Source:Global Times Published: 2013-10-22 22:28:01

Chinese Premier Li Keqiang said Tuesday that the country's local government debts are at an overall safe and controllable level, according to a report on cri.cn, the website of China Radio International.

"We have strengthened auditing of local government debts and undertaken a series of measures to strengthen management and to control risks," Li said at the opening ceremony of the 21st Congress of the International Organisation of Supreme Audit Institutions held Tuesday in Beijing.

"China's deficit ratio is currently at 2.1 percent, and we will continue to strictly control the deficit ratio," he said.

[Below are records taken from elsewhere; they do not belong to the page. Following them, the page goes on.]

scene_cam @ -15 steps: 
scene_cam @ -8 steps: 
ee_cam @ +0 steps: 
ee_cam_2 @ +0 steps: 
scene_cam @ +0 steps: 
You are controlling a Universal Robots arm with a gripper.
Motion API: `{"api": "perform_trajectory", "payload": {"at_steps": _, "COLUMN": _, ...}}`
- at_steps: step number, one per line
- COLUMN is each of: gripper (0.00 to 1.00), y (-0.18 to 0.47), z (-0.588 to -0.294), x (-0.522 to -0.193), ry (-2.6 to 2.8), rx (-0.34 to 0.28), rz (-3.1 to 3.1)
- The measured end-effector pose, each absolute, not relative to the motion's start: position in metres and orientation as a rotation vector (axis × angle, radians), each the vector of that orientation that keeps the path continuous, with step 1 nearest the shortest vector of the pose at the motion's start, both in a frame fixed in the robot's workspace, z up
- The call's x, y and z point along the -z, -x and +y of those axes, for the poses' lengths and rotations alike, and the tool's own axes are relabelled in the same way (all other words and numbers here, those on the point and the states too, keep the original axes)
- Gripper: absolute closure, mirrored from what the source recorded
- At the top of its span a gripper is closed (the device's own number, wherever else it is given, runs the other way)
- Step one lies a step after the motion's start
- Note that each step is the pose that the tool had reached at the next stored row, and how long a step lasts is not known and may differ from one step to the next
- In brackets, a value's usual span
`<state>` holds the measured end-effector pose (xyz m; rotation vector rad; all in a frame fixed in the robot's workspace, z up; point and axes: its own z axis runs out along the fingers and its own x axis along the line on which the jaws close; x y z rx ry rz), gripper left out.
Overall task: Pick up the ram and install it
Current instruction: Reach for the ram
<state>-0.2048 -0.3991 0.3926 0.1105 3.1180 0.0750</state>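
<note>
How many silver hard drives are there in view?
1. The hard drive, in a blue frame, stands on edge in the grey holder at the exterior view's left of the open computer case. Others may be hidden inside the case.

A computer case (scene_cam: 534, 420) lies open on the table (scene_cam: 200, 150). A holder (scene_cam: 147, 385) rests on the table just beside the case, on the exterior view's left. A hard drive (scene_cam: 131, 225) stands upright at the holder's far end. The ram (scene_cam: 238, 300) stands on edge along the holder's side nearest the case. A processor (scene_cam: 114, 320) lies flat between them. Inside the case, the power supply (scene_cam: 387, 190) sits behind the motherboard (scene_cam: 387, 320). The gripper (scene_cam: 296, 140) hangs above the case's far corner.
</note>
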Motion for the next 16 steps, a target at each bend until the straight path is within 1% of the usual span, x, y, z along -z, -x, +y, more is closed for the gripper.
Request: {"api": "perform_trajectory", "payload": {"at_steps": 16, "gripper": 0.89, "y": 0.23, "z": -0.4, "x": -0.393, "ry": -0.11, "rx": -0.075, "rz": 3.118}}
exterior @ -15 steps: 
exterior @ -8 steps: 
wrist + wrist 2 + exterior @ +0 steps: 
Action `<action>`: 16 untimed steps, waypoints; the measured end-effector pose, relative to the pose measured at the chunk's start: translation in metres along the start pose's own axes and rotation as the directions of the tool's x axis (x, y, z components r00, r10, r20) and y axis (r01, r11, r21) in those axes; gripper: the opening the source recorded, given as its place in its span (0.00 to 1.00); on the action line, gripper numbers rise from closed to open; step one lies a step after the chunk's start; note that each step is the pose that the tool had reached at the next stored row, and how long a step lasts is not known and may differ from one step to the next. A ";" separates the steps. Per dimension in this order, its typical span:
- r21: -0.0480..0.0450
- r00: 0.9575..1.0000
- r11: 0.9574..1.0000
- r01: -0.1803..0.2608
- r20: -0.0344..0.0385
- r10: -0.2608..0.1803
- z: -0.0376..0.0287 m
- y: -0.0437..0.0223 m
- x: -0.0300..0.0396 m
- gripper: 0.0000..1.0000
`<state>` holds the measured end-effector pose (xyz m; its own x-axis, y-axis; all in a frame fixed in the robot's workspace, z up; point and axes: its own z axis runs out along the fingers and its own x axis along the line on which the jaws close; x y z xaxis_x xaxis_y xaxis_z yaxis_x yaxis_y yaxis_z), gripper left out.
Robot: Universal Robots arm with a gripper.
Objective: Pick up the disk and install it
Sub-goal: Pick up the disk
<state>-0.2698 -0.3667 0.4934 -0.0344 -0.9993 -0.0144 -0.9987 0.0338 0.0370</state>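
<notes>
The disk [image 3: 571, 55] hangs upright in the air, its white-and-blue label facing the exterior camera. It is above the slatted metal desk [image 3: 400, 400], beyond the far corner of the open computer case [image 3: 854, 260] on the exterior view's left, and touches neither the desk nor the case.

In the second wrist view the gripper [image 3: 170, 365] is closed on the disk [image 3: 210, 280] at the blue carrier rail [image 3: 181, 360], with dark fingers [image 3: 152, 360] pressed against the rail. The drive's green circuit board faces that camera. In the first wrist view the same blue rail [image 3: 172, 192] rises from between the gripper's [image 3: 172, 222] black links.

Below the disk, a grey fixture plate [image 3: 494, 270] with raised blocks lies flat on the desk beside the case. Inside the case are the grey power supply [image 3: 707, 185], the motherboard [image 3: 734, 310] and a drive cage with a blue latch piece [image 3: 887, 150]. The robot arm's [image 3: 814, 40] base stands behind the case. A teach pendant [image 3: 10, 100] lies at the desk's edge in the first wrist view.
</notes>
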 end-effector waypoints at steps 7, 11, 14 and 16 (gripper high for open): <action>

Li also noted that it is difficult to maintain double-digit growth in the country's fiscal revenues given the slowdown of the Chinese economy, so it requires the government to keep the fiscal deficit and the debt scale within a reasonable range to sustain economic growth.

Li's comments came on the heels of similar views expressed by Liu Jiayi, the auditor general of the National Audit Office (NAO), who was quoted as saying by Chongqing Economic Times in a report on Tuesday that China is capable of resolving its local government debts.

The absolute amount of debts should not be the only criteria for evaluating risks, as there have yet to be any globally acknowledged warning levels, Liu told reporters late Monday, according to the report.

The majority of China's government debts have been used to fund livelihood-related investment in fields such as education, healthcare, infrastructure construction, Liu said.

"We're capable of resolving the debts according to our previous audits," he said.

The NAO has launched a nationwide audit of government-related debt since August.

Earlier data from the NAO showed that the country's local government debts were 10.7 trillion yuan ($1.7 trillion) at the end of 2010.

In response to local government debt concerns, the central government may decide next month on an expansion of a trial program allowing bond sales by local governments, Reuters reported Sunday.

Forecasting no imminent debt crisis in the country, Bank of America Merrill Lynch economists led by Lu Ting said in a note sent to the Global Times earlier this month that "to maintain both economic growth and financial stability, China should avoid simplistic deleveraging and debt reduction."

The economists suggested "instead, based on its unique debt structure, the country should deleverage its local governments while leveraging up the central government."